- O Superior Tribunal Militar rejeitou por unanimidade o recurso da defesa de Jair Bolsonaro que buscava a suspeição do relator, tenente-brideiro Joseli Camelo, para presidir o processo.
- Antes, a presidente do STM, ministra Maria Elisabeth Rocha, já havia rejeitado o mesmo pedido de suspeição.
- O Metrô? Não, o Ministério Público Militar protocolou, em 3 de fevereiro, ações para decretação da perda do oficialato de Bolsonaro.
- Conforme a Constituição, oficial das Forças Armadas pode ser expulso em caso de condenação criminal superior a dois anos; Bolsonaro foi condenado pelo STF a 27 anos e 3 meses de prisão na ação da trama golpista.
- O MPM também pediu a perda da patente de generais da reserva Augusto Heleno, Paulo Sergio Nogueira, Braga Netto e do almirante Almir Garnier, todos condenados pelo STF.

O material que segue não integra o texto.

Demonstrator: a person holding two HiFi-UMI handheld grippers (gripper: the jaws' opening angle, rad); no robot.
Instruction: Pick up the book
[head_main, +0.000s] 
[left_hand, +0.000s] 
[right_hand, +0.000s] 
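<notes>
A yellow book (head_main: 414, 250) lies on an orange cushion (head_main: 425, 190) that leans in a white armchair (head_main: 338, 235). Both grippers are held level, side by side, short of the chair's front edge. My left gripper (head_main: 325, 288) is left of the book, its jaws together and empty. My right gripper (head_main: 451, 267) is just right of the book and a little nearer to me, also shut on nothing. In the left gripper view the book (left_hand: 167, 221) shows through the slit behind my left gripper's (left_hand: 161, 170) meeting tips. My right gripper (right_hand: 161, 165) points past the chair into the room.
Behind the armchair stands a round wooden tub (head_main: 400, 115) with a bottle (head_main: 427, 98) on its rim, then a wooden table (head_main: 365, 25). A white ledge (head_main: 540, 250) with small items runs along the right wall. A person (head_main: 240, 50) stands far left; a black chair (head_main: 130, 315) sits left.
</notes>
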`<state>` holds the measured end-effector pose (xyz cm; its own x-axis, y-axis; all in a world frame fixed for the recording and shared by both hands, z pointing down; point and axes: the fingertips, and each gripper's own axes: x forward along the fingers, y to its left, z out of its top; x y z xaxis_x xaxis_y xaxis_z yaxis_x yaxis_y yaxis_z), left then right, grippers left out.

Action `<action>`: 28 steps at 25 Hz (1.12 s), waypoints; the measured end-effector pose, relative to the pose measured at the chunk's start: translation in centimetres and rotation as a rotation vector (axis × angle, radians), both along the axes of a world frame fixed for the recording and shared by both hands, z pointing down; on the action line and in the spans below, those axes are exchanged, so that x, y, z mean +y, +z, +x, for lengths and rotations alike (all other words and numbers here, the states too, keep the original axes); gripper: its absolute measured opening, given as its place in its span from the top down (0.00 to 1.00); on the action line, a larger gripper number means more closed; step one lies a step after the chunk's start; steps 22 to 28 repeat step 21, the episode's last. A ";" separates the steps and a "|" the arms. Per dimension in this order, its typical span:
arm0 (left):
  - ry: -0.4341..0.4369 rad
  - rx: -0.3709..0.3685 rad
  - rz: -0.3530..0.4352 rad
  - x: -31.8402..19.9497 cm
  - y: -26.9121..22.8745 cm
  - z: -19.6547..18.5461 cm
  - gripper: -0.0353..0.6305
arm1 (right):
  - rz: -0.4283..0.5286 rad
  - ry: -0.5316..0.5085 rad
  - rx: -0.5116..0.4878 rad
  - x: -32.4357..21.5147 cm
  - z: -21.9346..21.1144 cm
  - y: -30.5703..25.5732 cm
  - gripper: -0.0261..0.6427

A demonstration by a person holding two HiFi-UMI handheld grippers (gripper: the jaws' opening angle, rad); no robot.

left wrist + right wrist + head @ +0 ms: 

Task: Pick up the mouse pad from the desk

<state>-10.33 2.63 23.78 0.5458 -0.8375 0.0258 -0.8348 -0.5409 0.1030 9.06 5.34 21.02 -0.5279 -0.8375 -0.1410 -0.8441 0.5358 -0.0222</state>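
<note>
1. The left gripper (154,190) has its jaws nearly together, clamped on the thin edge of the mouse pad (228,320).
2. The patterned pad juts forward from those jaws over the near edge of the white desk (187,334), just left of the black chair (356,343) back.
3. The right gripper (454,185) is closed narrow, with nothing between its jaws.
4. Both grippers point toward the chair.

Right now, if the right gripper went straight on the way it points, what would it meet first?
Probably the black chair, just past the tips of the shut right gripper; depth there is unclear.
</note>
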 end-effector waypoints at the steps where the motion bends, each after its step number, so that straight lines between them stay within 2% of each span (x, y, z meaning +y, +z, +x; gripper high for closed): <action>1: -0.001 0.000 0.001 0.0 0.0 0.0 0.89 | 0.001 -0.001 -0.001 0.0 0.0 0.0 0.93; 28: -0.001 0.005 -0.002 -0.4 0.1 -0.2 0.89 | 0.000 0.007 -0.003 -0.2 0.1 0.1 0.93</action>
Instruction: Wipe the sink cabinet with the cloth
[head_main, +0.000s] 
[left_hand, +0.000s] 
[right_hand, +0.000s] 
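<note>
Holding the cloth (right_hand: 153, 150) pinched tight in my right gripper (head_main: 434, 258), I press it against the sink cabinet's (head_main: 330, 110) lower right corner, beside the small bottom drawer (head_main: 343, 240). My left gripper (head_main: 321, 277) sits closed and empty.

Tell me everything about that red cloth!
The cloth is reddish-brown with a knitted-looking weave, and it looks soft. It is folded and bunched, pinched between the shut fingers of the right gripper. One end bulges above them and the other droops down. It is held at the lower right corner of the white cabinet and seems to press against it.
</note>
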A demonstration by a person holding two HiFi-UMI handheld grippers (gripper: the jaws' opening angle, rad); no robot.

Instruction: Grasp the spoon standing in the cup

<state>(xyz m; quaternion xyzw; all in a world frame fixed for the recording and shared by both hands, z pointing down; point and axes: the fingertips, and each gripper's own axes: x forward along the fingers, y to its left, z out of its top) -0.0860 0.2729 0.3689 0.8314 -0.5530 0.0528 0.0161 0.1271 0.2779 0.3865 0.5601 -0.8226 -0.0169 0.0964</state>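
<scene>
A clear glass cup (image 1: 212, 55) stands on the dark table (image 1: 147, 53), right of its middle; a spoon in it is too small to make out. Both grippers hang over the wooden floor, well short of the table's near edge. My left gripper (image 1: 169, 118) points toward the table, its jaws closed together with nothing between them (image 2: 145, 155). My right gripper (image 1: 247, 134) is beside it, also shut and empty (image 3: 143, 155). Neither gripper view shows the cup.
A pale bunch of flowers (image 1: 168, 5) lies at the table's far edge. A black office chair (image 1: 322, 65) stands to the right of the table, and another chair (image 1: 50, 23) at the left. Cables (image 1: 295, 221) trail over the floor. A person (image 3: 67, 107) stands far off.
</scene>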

O Superior Tribunal Militar (STM) rejeitou nesta quarta-feira (24) o recurso da defesa de Jair Bolsonaro. O pedido visava a suspeição do relator do processo, o tenente-bridegiro Joseli Camelo, para conduzir o caso. A defesa argumentou que o ministro já teria se manifestado publicamente sobre a condenação.
A decisão foi tomada por unanimidade pelos ministros. A defesa também havia apresentado o mesmo pedido à presidente do STM, ministra Maria Elisabeth Rocha, que igualmente não acolheu a suspeição.
No dia 3 de fevereiro, o Ministério Público Militar protocolou no STM ações para decretação da perda do oficialato de Jair Bolsonaro. A Constituição permite expulsão de oficial condenado criminalmente com pena superior a dois anos.
Contexto do caso
Bolsonaro foi condenado pelo STF a 27 anos e 3 meses de prisão, no âmbito da ação conhecida como trama golpista. Além dele, o MPM também pediu a perda da patente de generais da reserva Augusto Heleno, Paulo Sérgio Nogueira, Braga Netto e do almirante Almir Garnier.